Cliff Hawkins/Getty Images. Pictured: Roger Goodell
In case you missed it — what with all the excitement in today’s sports world — the NFL released its regular-season schedule last week.
As it always does, the release included opponents for all 17 weeks (16 games plus a bye), plus each team’s four preseason matchups and dates. But compared to previous seasons, this year’s release is especially subject to change.
With the unknown variable of the COVID-19 virus, a typical 16-game regular season schedule is certainly not a forgone conclusion. In fact, Darren Rovell reported last month that some teams were modeling out a scenario in which teams would play just 14 regular season games, pushing back the opening kickoff to October.
The uncertainty leaves bettors to question what will happen to their pending NFL futures if the season undergoes any changes.
What Happens to NFL Futures if the Schedule Changes?
The short, and somewhat frustrating answer, is that it depends on the type of bet, and that there are some cases in which no one really knows yet. I mean, we don’t know what the modified schedule would look like (or if it’s even going to be needed), so sportsbooks can’t really know for sure how they’ll proceed with some futures until that point.
This was the easiest bet type to gauge, as it’s the one that would be most affected by a shortened season with different opponents.
Both FanDuel and PointsBet already include provisions in their win-total betting menu that 16 games must be played in order for bets to count.

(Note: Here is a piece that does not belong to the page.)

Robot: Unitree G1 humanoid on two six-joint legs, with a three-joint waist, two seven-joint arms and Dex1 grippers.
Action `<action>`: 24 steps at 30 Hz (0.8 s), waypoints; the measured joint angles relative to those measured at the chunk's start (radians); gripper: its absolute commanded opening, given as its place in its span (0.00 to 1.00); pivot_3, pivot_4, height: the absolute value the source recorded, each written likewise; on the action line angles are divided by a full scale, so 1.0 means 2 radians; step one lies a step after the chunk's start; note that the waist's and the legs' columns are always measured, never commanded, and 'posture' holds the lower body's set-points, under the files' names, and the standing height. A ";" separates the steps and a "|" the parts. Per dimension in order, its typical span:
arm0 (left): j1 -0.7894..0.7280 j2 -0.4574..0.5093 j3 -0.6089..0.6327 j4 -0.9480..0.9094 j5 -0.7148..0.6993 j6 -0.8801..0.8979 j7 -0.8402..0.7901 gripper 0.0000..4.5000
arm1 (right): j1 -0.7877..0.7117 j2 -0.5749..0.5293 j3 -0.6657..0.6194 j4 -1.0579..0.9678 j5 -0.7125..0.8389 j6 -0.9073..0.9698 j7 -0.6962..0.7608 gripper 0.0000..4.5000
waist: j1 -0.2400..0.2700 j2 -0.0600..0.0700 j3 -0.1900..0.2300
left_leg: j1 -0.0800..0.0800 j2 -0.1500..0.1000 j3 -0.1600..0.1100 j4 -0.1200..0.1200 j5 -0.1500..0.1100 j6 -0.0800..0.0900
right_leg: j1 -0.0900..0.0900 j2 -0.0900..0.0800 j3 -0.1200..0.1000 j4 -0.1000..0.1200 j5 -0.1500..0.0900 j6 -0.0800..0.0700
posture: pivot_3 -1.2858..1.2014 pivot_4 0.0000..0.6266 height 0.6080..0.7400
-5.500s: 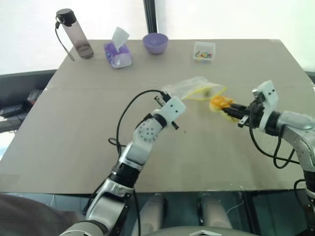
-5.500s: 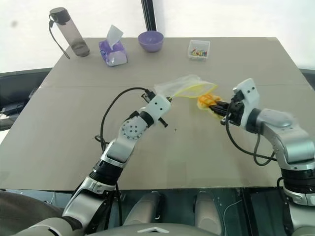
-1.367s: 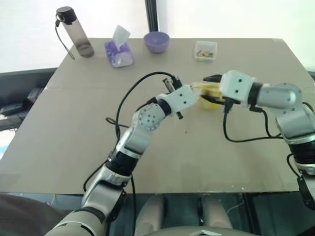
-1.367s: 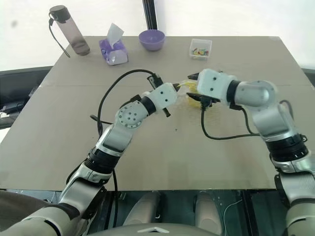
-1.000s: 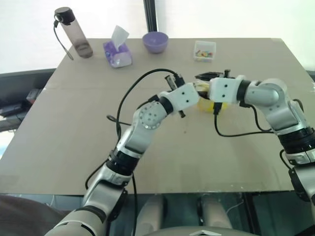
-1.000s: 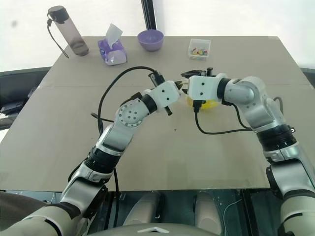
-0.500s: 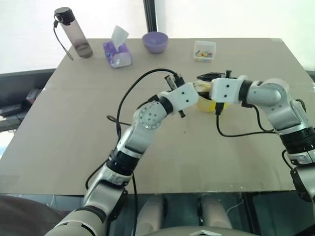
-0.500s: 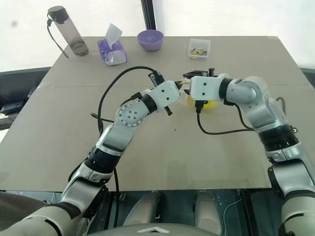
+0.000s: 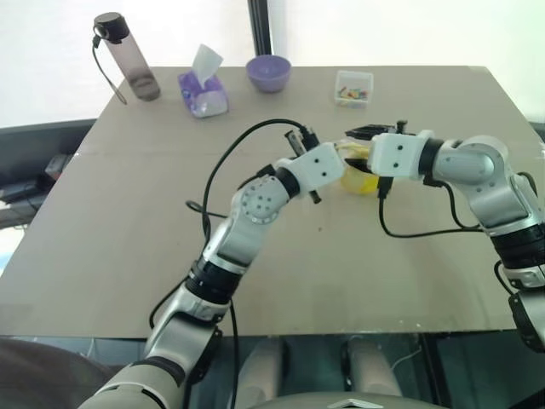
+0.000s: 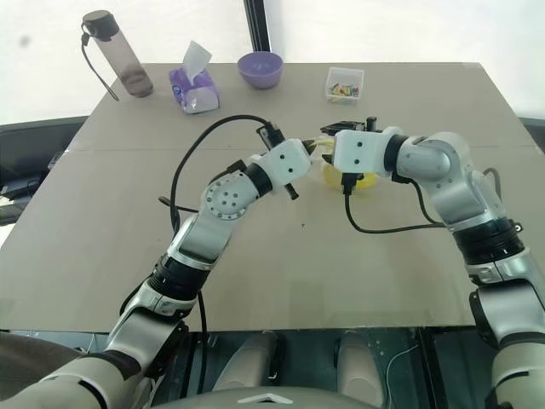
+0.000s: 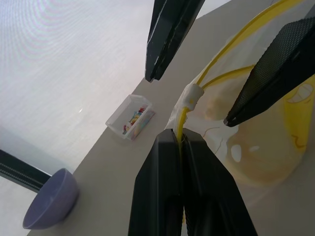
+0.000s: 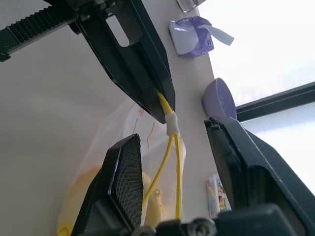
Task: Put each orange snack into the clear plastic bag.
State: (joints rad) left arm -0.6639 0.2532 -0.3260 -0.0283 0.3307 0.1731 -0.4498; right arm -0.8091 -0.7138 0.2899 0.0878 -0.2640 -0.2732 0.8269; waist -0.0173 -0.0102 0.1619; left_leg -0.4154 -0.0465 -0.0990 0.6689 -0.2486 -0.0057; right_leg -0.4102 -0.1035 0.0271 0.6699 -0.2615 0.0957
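Note:
The clear plastic bag [image 9: 361, 180] hangs just above the table's middle, its yellow zip strip [image 11: 183, 114] pinched in my left gripper [image 11: 179, 143], which is shut on it. Through the plastic shows the rounded yellow-orange snack [image 11: 275, 147], low in the bag. My right gripper [image 12: 172, 130] is open at the bag's mouth from the right. One finger [image 12: 124, 182] lies against the bag's side and the other [image 12: 246, 162] stands clear beyond the strip. Nothing is held between them.
Along the far edge of the table [image 9: 128, 213] stand a dark bottle [image 9: 128, 55], a purple tissue pack [image 9: 203, 89], a purple bowl [image 9: 268, 72] and a small clear box of coloured bits [image 9: 353, 88]. A black cable loops over my left forearm.
Several seconds ago my right gripper held the snack to the right of the bag. It then came to the bag's mouth and let go. In the last second both arms stay almost still.

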 measured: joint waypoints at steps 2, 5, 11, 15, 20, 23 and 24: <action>0.000 -0.001 0.000 0.000 0.000 0.000 0.000 0.00 | 0.000 0.000 0.000 0.000 0.001 0.001 0.001 0.35 | 0.000 0.000 0.000 | 0.000 0.000 0.000 0.000 0.000 0.000 | 0.000 0.000 0.000 0.000 0.000 0.000 | 0.52 0.24 1.00; 0.000 -0.002 0.000 0.000 -0.001 0.001 0.000 0.00 | 0.000 -0.001 0.000 0.000 0.003 0.001 0.004 0.29 | 0.000 0.000 0.000 | 0.000 0.000 0.000 0.000 0.000 0.000 | 0.000 0.000 0.000 0.000 0.000 0.000 | 0.52 0.24 1.00; 0.001 -0.003 0.001 0.000 -0.001 0.005 0.000 0.00 | 0.004 -0.001 0.000 -0.003 0.004 0.005 0.006 0.29 | 0.000 0.000 0.000 | 0.000 0.000 0.000 0.000 0.000 0.000 | 0.000 0.000 0.000 0.000 0.000 0.000 | 0.52 0.24 1.00; 0.001 -0.003 0.001 0.000 -0.001 0.005 0.000 0.00 | 0.004 -0.001 0.000 -0.006 0.004 0.005 0.006 0.29 | 0.000 0.000 0.000 | 0.000 0.000 0.000 0.000 0.000 0.000 | 0.000 0.000 0.000 0.000 0.000 0.000 | 0.52 0.24 1.00; 0.001 -0.004 0.001 0.000 -0.001 0.005 0.000 0.00 | 0.004 -0.001 0.000 -0.007 0.004 0.010 0.006 0.29 | 0.000 0.000 0.000 | 0.000 0.000 0.000 0.000 0.000 0.000 | 0.000 0.000 0.000 0.000 0.000 0.000 | 0.52 0.24 1.00; 0.001 -0.004 0.001 0.000 -0.001 0.005 0.000 0.00 | 0.004 -0.001 0.000 -0.008 0.004 0.015 0.006 0.29 | 0.000 0.000 0.000 | 0.000 0.000 0.000 0.000 0.000 0.000 | 0.000 0.000 0.000 0.000 0.000 0.000 | 0.52 0.24 1.00; 0.001 -0.004 0.001 0.000 -0.001 0.005 0.000 0.00 | 0.004 -0.001 0.000 -0.008 0.004 0.015 0.006 0.29 | 0.000 0.000 0.000 | 0.000 0.000 0.000 0.000 0.000 0.000 | 0.000 0.000 0.000 0.000 0.000 0.000 | 0.52 0.24 1.00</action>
State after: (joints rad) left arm -0.6618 0.2451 -0.3248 -0.0283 0.3291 0.1834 -0.4498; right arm -0.8011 -0.7153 0.2899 0.0719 -0.2569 -0.2433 0.8381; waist -0.0172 -0.0102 0.1619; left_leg -0.4154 -0.0465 -0.0990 0.6689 -0.2486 -0.0057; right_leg -0.4102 -0.1035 0.0270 0.6699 -0.2615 0.0957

I’d assume that would be true for most, if not all, other sportsbooks as well (the other options would be to convert the total to a percentage, or keep the bet at whatever new total was set, neither of which seems like a more likely or fair option than a simple cancellation).
Super Bowl/Conference/Division Futures
Here’s where we start to get into a bit of gray area.

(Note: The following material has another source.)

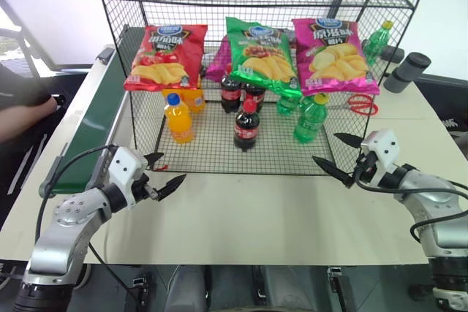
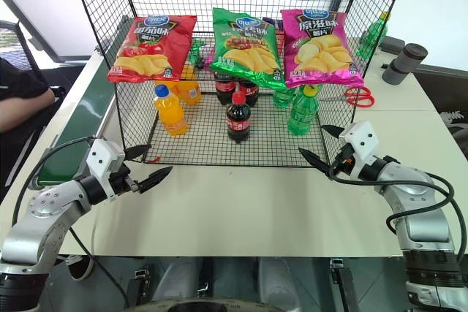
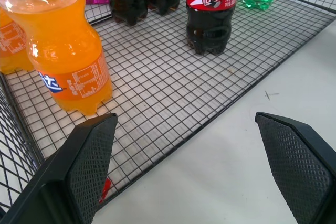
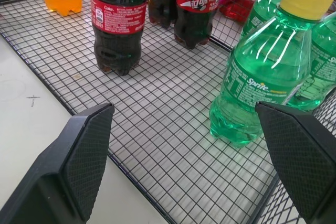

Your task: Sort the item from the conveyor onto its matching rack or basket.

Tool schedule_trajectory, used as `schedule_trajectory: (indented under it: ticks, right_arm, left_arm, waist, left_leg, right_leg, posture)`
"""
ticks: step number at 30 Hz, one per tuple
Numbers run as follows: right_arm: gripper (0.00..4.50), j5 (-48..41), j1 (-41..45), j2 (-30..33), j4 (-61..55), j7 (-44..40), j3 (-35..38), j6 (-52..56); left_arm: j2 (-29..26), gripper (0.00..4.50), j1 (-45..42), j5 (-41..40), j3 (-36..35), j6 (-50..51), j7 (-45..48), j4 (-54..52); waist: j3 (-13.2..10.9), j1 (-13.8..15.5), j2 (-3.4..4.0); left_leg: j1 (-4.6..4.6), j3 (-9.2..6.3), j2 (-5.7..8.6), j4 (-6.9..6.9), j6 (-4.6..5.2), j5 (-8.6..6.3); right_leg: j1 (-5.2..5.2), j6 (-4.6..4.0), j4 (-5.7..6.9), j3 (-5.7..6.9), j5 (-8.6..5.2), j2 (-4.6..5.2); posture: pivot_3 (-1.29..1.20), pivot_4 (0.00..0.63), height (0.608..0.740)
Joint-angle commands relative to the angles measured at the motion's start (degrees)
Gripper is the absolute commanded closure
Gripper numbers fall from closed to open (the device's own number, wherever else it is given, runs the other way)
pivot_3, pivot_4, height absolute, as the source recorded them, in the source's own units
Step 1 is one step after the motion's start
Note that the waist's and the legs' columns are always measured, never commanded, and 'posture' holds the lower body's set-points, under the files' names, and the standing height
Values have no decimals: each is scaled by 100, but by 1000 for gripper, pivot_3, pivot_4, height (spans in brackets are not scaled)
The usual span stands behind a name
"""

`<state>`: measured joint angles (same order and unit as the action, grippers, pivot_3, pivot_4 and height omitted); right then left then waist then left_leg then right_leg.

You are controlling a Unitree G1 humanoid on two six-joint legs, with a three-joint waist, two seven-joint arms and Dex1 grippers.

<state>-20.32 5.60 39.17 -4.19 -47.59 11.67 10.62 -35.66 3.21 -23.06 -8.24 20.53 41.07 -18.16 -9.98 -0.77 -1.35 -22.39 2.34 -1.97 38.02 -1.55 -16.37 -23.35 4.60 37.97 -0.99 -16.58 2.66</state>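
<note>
Bright, even, diffuse light from above. Soft, faint shadows under the black wire-grid shelf unit [image 1: 219, 158] on the pale cream tabletop [image 1: 256, 210]. Washed-out white beyond the shelf unit at upper left and upper right in the head views. Small white glints on the glossy red [image 1: 164, 56], green [image 1: 259, 52] and pink crisp bags [image 1: 333, 55]. Sharp focus across both head views, with slight bowing of straight lines toward the edges. In the wrist views, bright specular highlights on the shoulder of the orange-soda plastic bottle [image 3: 63, 51], the dark cola bottle with red label [image 4: 118, 19] and the translucent green bottle with yellow cap [image 4: 265, 72]; crisp mesh wires, the nearest black textured fingers [image 3: 89, 166] slightly soft.
</note>
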Motion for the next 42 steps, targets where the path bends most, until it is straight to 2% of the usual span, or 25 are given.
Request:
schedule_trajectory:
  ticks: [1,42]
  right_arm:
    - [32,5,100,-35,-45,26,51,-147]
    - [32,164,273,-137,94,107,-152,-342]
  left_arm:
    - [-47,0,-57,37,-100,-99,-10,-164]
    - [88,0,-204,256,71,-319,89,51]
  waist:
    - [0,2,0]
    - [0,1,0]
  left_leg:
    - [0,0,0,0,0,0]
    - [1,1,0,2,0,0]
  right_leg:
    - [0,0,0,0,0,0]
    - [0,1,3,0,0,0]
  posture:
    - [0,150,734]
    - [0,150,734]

A schedule change would be unlikely to have a great impact on these futures that involve just picking a winner (rather than betting on a quantity, like number of wins), but again, since we don’t know for sure what could happen to the market, most sportsbooks have been consistent in saying that such bets will remain open until there’s further guidance from the league’s governing body.
These bets seem to have a pretty good chance (relatively) of remaining open regardless of schedule changes.
Similar to their response to win totals, both FanDuel and PointsBet have made it clear that season-long over/under player props would require a full 16-game season to stand, which, again, I’d imagine would be the market standard.
Player futures (awards, etc.) would likely be treated in a similar manner to Super Bowl/Conference/Division futures, meaning they’d probably remain open unless the league’s decision gives reason for a major market shift.
Other Futures Types
Bets on teams to make or miss the playoffs would still stand at FanDuel and PointsBet under a shortened season, though they will be void if there are not seven playoff teams per conference.
Team-record props, such as “most regular season wins/losses” or “a team to go undefeated/winless” would require a full 16-game season as per the rules at FanDuel and PointsBet.